Estive a ouvir uma entrevista com o psicólogo Eduardo Sá. As palavras, diretas e profundas, tocaram em pontos nevrálgicos da nossa forma de viver e de nos relacionarmos, especialmente com a infância e com as nossas próprias emoções. Tomei nota de algumas frases que me fizeram pensar e que decidi partilhar neste texto que é um convite à reflexão.
Comecemos pelo que verdadeiramente nos define enquanto seres inquietos, movidos pela sede de saber: “sem perguntas não há respostas” e “sem problemas não há soluções”. A curiosidade e o desejo de saber mais são o motor que impulsiona a vida, é algo que deveríamos preservar e cultivar. Contudo, vivemos num tempo paradoxal, onde “temos muitas perguntas sem resposta”, talvez porque nos esquecemos de que “perguntar resulta do encantamento por algo” e não é o resultado de uma banalidade qualquer. Será que estamos a perder a capacidade de nos maravilharmos, de nos deixarmos tocar pelo desconhecido?
Este esquecimento reflete-se na forma como lidamos com os mais novos. “As crianças parecem demasiado irrequietas e agitadas… e quem é que promove isso? Será que somos nós, os adultos, com boa intenção claro…”. Na ânsia de lhes preencher o tempo e evitar o “vazio”, privamo-las de uma ferramenta essencial que é o aborrecimento. “O aborrecimento é património da humanidade” e ensinamos as crianças a evitá-lo. É no aborrecimento que reside o espaço para a criatividade, para a imaginação e, sim, é este o encantamento que gera as perguntas que não devem ficar sem resposta.
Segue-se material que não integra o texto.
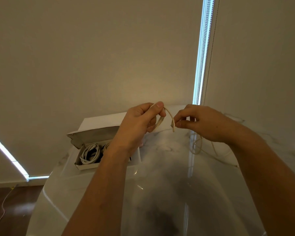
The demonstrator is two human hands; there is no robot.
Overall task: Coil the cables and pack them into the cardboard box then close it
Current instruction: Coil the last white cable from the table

Vivemos, infelizmente, num “tempo batoteiro”, onde a superficialidade e a pressa parecem dominar. Esquecemos que “somos tanto mais bonitos quanto formos verdadeiros”. E a verdade também passa pelo acolhimento de todas as emoções, as “boas” e as “más”. “Vivemos um tempo estúpido”, evitamos e fugimos do medo e da tristeza, mas não há medos nem tristezas estúpidas. “Conviver com o medo é como uma campanha de vacinação, é a forma de aprender a lidar com ele”, o mesmo acontece com a tristeza. É a coragem de sentir que nos prepara para a vida, porque, afinal, “até os desafinados têm coração”.
A chave para uma vida plena, para Eduardo Sá, está no equilíbrio mágico: “O segredo da vida é conseguir ter os pés assentes na terra e a cabeça na lua”. É preciso a base, a realidade, mas também o sonho e o entusiasmo. A “pulsão pela vida chama-se entusiasmo” e temos de a sentir todos os dias para nos sentirmos vivos.
A forma como vemos e nos relacionamos com o mundo está intrinsecamente ligada à nossa perspetiva, pois “vemos o mundo à altura dos nossos olhos”. E esta visão é sempre relacional. “Vivemos em contratransferência”, quando estamos com alguém passamos a ser um conjunto. Ninguém é uma ilha e “ninguém é feliz sozinho”.
“Como psicólogo é um privilégio ouvir histórias”, estar com pessoas que se abrem e dividem comigo as experiências e as emoções e ainda me pagam para isso. É na partilha e na vulnerabilidade que encontramos a verdadeira conexão. No entanto, cometemos falhas relacionais constantemente: “quando foi a última vez que dissemos a alguém gosto de ti? Não é preciso, elas sabem”… Não, não, isso não é verdade, não chega sentir, é preciso dizer, é preciso ouvir. O amor precisa de ser comunicado e verbalizado para se tornar real.
Por fim, uma das frases mais impactantes recorda-nos a transitoriedade e a importância de cada fase da vida: “No dia que um dos pais morre termina a nossa infância”. É um lembrete de que o tempo passa e que a infância, esse tesouro de encantamento e vulnerabilidade, tem o seu fim, por mais que queiramos agarrá-lo.
Que estas reflexões, nascidas das palavras de um especialista, nos ajudem a questionar mais, a sentir mais e a comunicar o nosso afeto, para que possamos viver com os pés na terra e a cabeça na lua.